■ Problem details: Only lines holding the word "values" are wanted. Copy them from the listing below.

□ □ □ □

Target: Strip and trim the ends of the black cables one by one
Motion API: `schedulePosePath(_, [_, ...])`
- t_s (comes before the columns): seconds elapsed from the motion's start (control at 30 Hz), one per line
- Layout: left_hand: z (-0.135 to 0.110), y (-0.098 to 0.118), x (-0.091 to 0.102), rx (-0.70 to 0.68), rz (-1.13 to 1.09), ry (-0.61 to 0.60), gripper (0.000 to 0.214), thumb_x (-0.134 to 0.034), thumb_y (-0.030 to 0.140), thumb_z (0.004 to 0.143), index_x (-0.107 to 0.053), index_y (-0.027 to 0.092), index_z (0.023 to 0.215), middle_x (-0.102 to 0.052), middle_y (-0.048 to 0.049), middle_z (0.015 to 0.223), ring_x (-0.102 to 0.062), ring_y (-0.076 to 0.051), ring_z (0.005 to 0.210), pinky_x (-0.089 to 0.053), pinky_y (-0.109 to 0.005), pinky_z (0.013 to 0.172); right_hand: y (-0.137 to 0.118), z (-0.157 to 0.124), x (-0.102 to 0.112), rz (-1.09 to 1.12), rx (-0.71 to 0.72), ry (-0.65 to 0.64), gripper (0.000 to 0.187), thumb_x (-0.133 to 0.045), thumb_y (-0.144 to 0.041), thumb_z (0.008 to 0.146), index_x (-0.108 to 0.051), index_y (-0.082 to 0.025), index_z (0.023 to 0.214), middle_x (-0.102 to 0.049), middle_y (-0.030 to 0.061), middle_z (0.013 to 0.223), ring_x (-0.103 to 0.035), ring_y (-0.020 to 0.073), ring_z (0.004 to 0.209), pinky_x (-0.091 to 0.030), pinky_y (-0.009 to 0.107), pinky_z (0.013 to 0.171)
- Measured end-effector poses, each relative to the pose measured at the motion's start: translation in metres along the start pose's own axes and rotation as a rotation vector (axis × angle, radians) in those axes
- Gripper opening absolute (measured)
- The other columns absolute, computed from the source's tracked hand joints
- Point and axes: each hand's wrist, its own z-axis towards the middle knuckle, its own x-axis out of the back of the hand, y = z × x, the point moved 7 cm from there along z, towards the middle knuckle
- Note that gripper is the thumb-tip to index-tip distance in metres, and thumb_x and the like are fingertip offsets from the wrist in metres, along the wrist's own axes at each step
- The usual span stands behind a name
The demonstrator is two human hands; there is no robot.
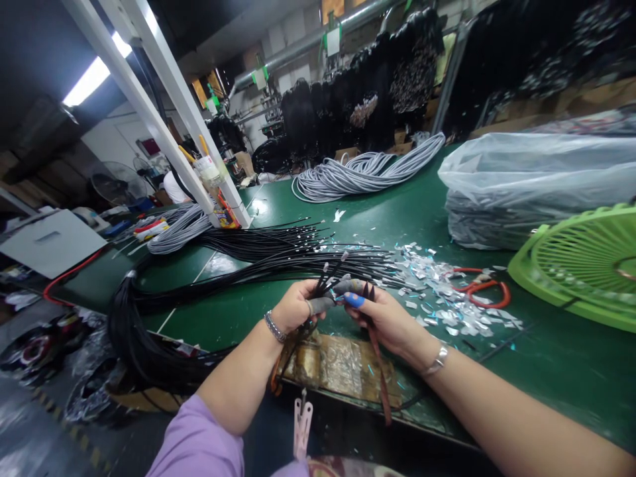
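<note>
Both hands meet over the front edge of the green bench. My left hand (pixel 301 306) is closed around several thin black cables (pixel 334 270), their stripped ends pointing up and away. Grey covers sit on some fingertips. My right hand (pixel 380 315) is closed, its blue-covered thumb pinching at a cable end with light blue strands. A slim reddish-brown tool (pixel 381 381) with dark pointed tips runs through the right palm; its kind cannot be made out. Beneath the hands lies a tape-covered wooden board (pixel 342 368).
A long bundle of black cables (pixel 238 275) spreads along the bench to the left. Foil and blue scraps (pixel 447 291) surround red-handled scissors (pixel 484 291). A green fan (pixel 586 255), plastic bag (pixel 536 165), grey cable coil (pixel 358 175) and white post (pixel 193 126) stand around.
</note>
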Motion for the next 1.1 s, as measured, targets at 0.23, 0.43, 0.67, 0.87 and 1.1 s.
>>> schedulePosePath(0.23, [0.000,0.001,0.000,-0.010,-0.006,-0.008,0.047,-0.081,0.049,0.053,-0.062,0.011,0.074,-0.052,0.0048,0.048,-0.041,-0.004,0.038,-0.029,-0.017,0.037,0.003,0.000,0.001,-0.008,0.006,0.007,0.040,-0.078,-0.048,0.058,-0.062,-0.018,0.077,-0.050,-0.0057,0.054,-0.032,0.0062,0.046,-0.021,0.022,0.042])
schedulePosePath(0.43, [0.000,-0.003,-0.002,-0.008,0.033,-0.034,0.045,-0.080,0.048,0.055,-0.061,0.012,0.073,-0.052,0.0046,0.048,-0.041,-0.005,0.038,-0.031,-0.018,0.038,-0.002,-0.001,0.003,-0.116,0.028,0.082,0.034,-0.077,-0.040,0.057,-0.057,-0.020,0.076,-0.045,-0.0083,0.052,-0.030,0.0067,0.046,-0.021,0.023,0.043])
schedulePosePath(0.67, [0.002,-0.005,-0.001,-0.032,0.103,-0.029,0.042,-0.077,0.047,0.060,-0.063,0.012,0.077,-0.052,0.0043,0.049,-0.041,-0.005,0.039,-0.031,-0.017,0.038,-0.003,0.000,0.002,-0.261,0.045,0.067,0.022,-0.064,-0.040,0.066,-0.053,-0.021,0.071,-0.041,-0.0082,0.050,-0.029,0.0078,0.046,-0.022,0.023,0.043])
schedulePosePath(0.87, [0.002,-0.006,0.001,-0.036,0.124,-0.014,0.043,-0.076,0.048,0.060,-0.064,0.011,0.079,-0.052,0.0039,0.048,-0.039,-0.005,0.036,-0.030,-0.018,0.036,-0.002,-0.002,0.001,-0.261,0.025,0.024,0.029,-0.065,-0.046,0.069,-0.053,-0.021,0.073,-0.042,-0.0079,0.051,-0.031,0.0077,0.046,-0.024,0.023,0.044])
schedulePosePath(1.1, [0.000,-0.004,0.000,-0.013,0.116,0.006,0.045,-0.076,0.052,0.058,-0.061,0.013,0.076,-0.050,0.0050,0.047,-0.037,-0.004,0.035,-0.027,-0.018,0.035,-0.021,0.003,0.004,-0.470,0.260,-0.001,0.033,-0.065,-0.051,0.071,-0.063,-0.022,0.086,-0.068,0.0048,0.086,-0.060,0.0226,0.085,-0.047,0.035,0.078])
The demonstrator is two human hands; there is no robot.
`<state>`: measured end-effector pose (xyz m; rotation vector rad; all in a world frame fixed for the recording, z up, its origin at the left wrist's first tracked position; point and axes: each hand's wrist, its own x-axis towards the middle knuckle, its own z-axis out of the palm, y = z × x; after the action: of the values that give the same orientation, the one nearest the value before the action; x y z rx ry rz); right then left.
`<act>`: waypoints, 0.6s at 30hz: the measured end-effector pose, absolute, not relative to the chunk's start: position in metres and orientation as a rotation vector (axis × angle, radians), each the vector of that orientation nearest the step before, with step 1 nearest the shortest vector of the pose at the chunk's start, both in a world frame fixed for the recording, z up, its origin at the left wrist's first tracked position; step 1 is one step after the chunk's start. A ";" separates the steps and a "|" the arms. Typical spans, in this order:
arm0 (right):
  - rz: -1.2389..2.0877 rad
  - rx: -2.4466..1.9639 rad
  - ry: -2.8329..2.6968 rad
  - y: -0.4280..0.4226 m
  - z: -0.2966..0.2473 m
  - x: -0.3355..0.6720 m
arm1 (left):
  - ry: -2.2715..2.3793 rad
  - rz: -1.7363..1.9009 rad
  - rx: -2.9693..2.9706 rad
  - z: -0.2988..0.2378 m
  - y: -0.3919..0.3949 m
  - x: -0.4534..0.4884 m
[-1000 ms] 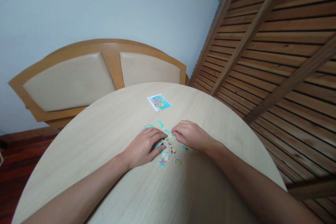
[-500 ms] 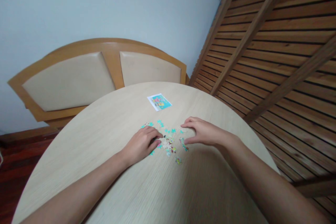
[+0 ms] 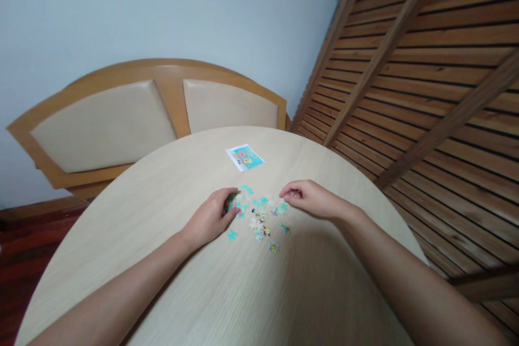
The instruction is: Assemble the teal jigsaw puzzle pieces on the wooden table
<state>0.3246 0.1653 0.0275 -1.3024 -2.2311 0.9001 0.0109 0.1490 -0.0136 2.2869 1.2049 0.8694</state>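
Teal and white jigsaw pieces [image 3: 254,223] lie scattered on the worktop [image 3: 182,173] between the hands — left hand [image 3: 208,216] cupping the cluster's left edge, its grip wide; right hand [image 3: 310,199] with its grip drawn narrow, and whether it pinches anything I can't tell! A dragging palm could flip or overlap these thin pieces, or shove one astray. Half a second ago the left sat nearer the middle and the right gaped — now one teal piece [image 3: 232,235] lies apart, below the left thumb.

Smooth, matt wood-grained tabletop [image 3: 162,189]
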 end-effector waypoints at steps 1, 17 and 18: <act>0.883 -1.299 -2.229 0.166 0.027 0.325 | 1.198 0.876 2.263 -0.014 0.149 0.012; 0.641 -1.304 -2.694 0.132 0.010 0.277 | 1.210 1.013 2.104 -0.001 0.170 -0.007; 0.611 -1.312 -2.695 0.130 0.010 0.272 | 1.204 0.977 2.147 0.001 0.168 -0.007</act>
<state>0.2721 0.1300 0.0100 -1.3120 -2.6947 0.6109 -0.0069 0.1683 0.0011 2.1467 1.2035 0.9771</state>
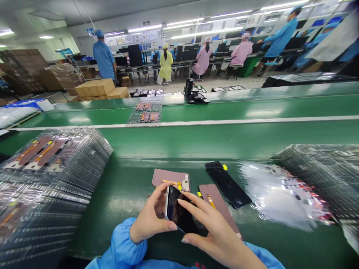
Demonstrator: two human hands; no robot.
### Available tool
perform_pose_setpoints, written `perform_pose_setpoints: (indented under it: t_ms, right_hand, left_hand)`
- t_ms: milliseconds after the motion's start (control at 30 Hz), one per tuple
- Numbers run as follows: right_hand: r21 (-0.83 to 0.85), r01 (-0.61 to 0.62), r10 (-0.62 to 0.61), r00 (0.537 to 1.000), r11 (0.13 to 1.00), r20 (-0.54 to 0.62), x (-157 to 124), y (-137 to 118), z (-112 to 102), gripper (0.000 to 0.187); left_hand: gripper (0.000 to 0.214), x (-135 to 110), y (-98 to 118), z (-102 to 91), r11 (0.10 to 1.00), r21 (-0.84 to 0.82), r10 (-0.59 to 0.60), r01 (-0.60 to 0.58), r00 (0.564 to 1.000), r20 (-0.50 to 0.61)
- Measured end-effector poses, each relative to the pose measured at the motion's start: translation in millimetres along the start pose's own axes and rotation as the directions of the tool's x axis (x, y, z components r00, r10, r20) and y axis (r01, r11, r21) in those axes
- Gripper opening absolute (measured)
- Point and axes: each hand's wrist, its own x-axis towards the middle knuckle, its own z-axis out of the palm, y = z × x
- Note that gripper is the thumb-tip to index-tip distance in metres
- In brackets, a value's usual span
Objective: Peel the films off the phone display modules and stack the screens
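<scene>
My left hand [150, 216] grips a black phone screen panel [179, 213] by its left edge, thumb on the lower side. My right hand [213, 231] rests on the panel's right side, with the fingers stretched over the glass and holding it too. Just beyond my hands lie a pinkish panel [171, 179] face down, a second pinkish panel [217, 203] partly under my right hand, and a black panel [228, 185] with a yellow tab.
A tall stack of clear plastic trays [47, 183] with panels stands at my left. Loose clear bags [283, 198] and another tray stack [325, 172] lie on the right. A green conveyor [224, 112] carries a tray [144, 112]. People work at benches behind.
</scene>
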Motion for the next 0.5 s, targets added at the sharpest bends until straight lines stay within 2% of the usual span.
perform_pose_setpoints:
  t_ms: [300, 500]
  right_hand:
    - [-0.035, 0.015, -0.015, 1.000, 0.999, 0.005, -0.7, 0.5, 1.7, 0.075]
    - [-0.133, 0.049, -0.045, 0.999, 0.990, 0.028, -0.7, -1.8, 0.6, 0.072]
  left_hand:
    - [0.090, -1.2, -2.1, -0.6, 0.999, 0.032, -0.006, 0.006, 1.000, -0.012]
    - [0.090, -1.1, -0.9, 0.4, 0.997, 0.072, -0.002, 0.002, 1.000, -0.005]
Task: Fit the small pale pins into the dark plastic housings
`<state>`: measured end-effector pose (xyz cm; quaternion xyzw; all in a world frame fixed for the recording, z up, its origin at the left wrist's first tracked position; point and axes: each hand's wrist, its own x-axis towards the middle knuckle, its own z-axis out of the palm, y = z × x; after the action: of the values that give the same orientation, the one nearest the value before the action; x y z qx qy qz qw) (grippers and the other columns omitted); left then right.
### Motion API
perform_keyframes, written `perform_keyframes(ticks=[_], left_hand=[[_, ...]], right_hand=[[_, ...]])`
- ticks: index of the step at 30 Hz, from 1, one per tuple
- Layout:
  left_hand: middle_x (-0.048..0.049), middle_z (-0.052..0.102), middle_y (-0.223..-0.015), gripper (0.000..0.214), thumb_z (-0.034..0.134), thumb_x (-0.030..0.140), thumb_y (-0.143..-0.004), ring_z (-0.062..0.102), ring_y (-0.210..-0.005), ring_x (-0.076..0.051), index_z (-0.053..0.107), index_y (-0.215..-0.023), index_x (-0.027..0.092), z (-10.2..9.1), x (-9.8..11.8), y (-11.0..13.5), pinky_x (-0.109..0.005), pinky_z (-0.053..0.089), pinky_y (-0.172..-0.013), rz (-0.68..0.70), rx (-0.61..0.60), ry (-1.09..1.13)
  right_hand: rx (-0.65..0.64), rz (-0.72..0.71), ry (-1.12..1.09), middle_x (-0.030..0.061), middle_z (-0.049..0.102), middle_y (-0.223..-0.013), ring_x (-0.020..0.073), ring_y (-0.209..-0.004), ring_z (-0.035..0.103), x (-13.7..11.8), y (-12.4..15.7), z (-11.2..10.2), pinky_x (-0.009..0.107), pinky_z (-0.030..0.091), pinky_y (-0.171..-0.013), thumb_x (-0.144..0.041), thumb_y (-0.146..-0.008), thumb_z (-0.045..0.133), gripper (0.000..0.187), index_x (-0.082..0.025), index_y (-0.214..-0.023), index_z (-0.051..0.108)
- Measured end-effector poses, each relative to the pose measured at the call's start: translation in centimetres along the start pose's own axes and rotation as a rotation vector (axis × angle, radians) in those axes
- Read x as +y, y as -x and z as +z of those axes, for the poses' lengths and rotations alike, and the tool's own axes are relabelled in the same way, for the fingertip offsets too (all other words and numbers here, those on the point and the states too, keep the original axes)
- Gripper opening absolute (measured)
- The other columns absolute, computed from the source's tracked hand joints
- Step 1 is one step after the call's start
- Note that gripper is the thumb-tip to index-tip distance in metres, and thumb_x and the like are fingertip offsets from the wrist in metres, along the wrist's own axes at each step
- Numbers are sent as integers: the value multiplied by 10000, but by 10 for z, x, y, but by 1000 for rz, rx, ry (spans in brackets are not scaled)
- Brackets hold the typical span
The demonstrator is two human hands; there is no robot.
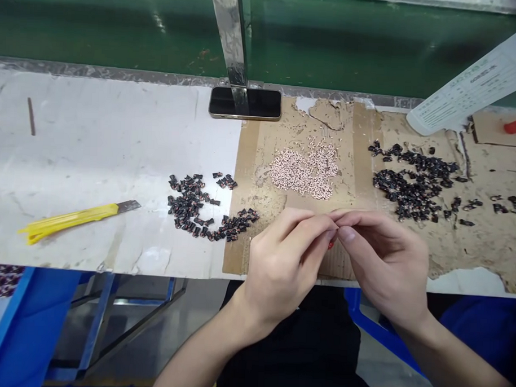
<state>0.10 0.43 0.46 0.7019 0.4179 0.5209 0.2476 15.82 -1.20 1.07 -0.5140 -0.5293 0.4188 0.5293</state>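
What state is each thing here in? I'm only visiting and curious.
Left hand, fingertips pinched against the right hand's
Right hand, fingertips pinched; anything held is hidden
Yellow utility knife, lying flat, blade extended
Phone, lying flat, dark side up
Pale pink parts, heaped in one patch
Black parts, loosely clustered
Cardboard, torn and worn

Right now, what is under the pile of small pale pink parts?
A worn brown cardboard sheet lies under the small pale pink parts; the patch beneath them is covered and cannot be seen.
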Motion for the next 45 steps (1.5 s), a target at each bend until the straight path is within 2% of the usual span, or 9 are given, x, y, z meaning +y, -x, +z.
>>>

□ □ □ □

■ Solution to the exercise:
`<state>`: measured end-effector pose (xyz m; rotation vector rad; all in a world frame fixed for the recording, z up, its origin at the left wrist's first tracked position; point and axes: each hand's wrist, its own x-axis towards the middle knuckle, its own z-axis out of the palm, y = z × x; after the action: of the values that give the same orientation, the one nearest the value before the action; x y z rx ry rz); right then left.
`<state>`: measured end-effector pose (xyz cm; quaternion xyzw; all in a world frame fixed for the recording, z up, its origin at the left wrist's first tracked position; point and axes: each hand's wrist, its own x-axis towards the middle knuckle, its own z-axis out of the palm, y = z × x; after the action: of the values that give the same orientation, the one nearest the value before the action; x y z qx qy qz qw) (grippers and the other columns omitted); left then right.

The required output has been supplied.